Future Crops

Friday, June 5, 2009



"High-tech facilities hoard water, generate electricity and produce 20 times more tomatoes per acre than conventional farms. But the seed money needed is also far greater."

I went thru this news and was in the mood of sharing it with you all ,its really fascinating and shows that farmers are always ahead in taking all the risks against all odds.
Here are the few excerpts including photos from the news published by Los Angeles times

 



















The nation grows less than $1 billion worth of greenhouse fruits and vegetables annually.
Designed by Kubo Greenhouse Projects, a Dutch company, the temperature- and humidity-controlled glass-sheeted farm is expected to produce 482 tons of tomatoes per acre, 15% more than Houweling's previous generation of greenhouses. The plants live far longer than field crops and are replaced every six months.

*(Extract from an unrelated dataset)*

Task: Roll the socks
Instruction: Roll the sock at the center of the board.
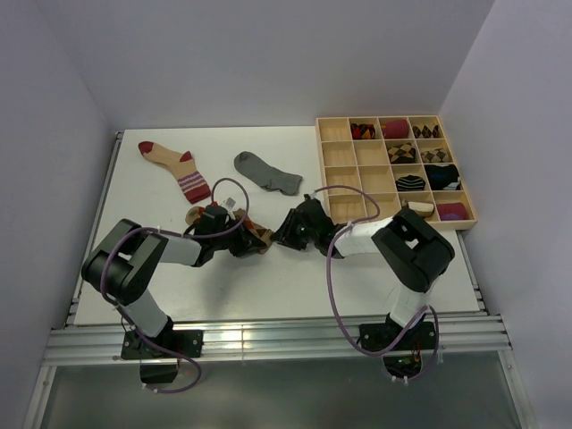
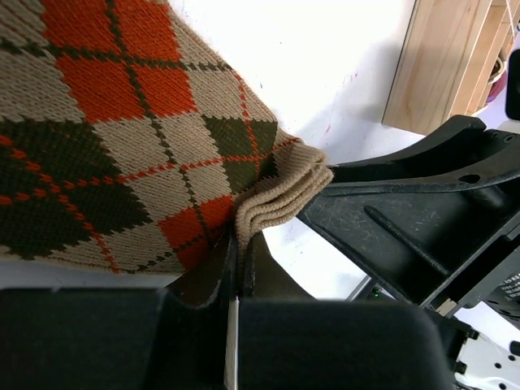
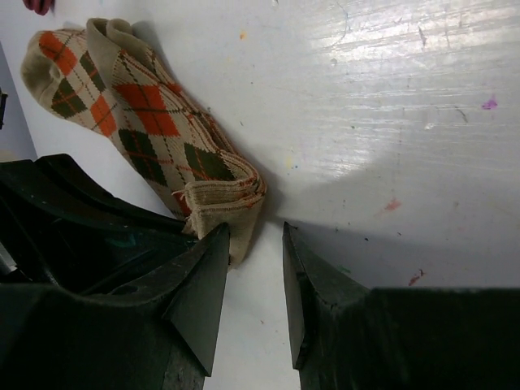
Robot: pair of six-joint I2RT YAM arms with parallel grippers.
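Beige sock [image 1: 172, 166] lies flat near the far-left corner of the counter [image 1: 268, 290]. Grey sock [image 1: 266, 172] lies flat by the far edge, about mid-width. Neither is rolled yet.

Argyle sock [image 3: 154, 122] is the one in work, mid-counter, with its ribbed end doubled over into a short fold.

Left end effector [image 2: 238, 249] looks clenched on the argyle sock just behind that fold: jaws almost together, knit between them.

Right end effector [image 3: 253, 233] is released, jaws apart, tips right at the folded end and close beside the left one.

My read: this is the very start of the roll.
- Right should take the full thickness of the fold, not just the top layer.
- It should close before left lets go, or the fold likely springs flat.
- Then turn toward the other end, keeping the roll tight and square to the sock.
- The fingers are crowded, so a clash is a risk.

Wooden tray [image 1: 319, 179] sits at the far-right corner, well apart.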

Virtually nothing is wasted in this ecosystem. Workers have dug a four-acre pond to store rainwater and runoff. This water, along with condensation, is collected, filtered and recirculated back to each of the 20-acre greenhouses. That has cut water use to less than one-fifth of that required in conventional field cultivation. Fertilizer use has been reduced by half. There are no herbicides and almost no pesticides, and there is no dust.

California will probably become the center of greenhouse agriculture. With more than 300 days of sunshine annually, the climate provides an ideal year-round growing opportunity and keeps volumes high. Mild weather limits heating and cooling expenses. California's existing farm infrastructure also gives it an advantage over other locales.


The plants, which are fed individually through tubing that looks like intravenous hospital equipment, produce 20 times more fruit per acre than in conventional field production.

Five-acres of photovoltaic solar cells supply much of the electricity to run pumps and climate controls. Thermal systems collect solar heat and warehouse refrigeration exhaust to warm the greenhouses on cool evenings. Together, the two systems generate 2.1 megawatts of electricity, enough to power 1,500 homes.

Although they need just a fraction of the land taken up by conventional farming, greenhouses require far greater capital investment. The expansion to Houweling's Camarillo farm -- which includes the two greenhouses; the climate, energy and environmental technology; and a new packing plant -- amounts to about $1 million an acre, not including the land.

President Casey Houweling stands high above the crop in one of his new greenhouses, where pickers climb instead of stooping.

A picture of nursery hothouse buit by the farmers at Camarillo.

The facility generates its own renewable power. It hoards rainwater. It hosts its own bumblebees for pollination. And it requires a fraction of the chemicals used in neighboring fields to coax plants to produce like champions.Houweling said he expected the investment to take as long as 10 years to pay off, depending on the price of tomatoes. More tomato-linked salmonella scares and bad weather during the growing season in Florida would shorten the pay-back period.
These farms will have to be energy efficient -- tapped into renewable or co-generation energy -- to deal with the colder fall and spring climates, and they won't be year-round. There isn't enough sunlight from November through February to grow hothouse crops in big enough volume to pay for the heating bill.